My initial and most serious attemp
t, the one that has landed me in the hospital, is downing a bottle of wine with over forty of my mother’s various pills. I’m told that I flatlined for a few seconds and was brought back. A nurse cries later as she tells me this. I’m sad, too, but mostly because the student renting a room from my mother came back from France early and called an ambulance when she found me slowly passing out in the kitchen. Everyone tells me that I’m lucky to be alive.
I stay in the hospital for three weeks, trying to cut, trying to drown, as social workers scramble to figure out what to do with a suicidal thirteen-year-old who’s adamant about not being placed into foster care. My mother is also rallying to keep me—despite the fact that just a couple of weeks ago she’d had a severe nervous breakdown and had locked herself in the bathroom and tried to kill herself as I pounded hysterically on the door. My stepfather, Robert, who moved out over a month ago and into his new girlfriend’s house, is banned by the hospital staff from visiting me, partly due to the fact that he showed up drunk, partly due to the fact that he kept yelling that I was “just like your mother,” and had to be escorted out. Given these facts, it’s a small miracle and probably not a great testament to the wisdom of my assigned social worker that I’m discharged home to my mother. Life, unsurprisingly, doesn’t get better.

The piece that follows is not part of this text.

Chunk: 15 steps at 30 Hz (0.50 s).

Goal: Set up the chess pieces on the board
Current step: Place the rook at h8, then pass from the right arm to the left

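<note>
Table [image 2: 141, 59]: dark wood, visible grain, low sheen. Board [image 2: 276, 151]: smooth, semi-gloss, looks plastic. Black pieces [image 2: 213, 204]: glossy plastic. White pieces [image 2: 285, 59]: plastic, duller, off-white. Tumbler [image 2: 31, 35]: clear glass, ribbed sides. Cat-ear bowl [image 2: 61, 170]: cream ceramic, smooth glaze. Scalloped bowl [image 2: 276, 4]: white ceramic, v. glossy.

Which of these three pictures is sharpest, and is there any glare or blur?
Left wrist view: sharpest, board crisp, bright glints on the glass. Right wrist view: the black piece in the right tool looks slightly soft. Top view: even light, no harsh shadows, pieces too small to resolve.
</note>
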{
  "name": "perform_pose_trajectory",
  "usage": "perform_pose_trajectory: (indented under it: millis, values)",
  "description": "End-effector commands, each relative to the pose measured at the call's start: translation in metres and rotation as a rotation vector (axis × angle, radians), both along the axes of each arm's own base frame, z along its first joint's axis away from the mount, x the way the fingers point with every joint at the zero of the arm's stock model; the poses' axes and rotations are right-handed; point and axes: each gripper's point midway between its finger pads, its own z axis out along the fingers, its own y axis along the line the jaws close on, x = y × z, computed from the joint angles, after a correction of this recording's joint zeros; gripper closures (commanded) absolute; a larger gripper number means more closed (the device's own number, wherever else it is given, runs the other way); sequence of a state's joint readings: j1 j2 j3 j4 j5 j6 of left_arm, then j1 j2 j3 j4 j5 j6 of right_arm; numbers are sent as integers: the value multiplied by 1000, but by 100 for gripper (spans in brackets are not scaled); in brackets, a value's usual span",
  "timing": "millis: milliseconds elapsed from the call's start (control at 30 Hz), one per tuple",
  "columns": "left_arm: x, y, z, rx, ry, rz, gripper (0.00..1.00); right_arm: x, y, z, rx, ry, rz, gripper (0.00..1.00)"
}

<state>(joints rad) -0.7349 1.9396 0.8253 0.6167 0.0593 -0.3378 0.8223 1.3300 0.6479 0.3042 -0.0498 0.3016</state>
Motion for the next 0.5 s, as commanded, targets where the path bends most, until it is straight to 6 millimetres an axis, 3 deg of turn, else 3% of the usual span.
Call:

As a small child, I’m fortunate enough to live with my great-grandmother, my maternal grandparents, and my mother deep in the heart of the countryside of Dorset. My mother shows no signs of the struggles that she’ll later face when alcoholism will take control of her life and fling her (and me) around like a floppy rag doll. In fact, she doesn’t even drink then. She is the quintessential good single mum: endlessly devoted; creative and permissive about my freedom to explore nature, art, play; fiercely protective; firm about my tantrums. We are close in a way that only a single mother and an only child can be. My grandmother, much to my chagrin years later when I discovered the photographic evidence, makes us matching outfits. A child of the late seventies, sadly these outfits consist of pinafore dresses and smocks with lots of flowers. At the time, though, I’m thrilled to be mimicking my young, pretty mother.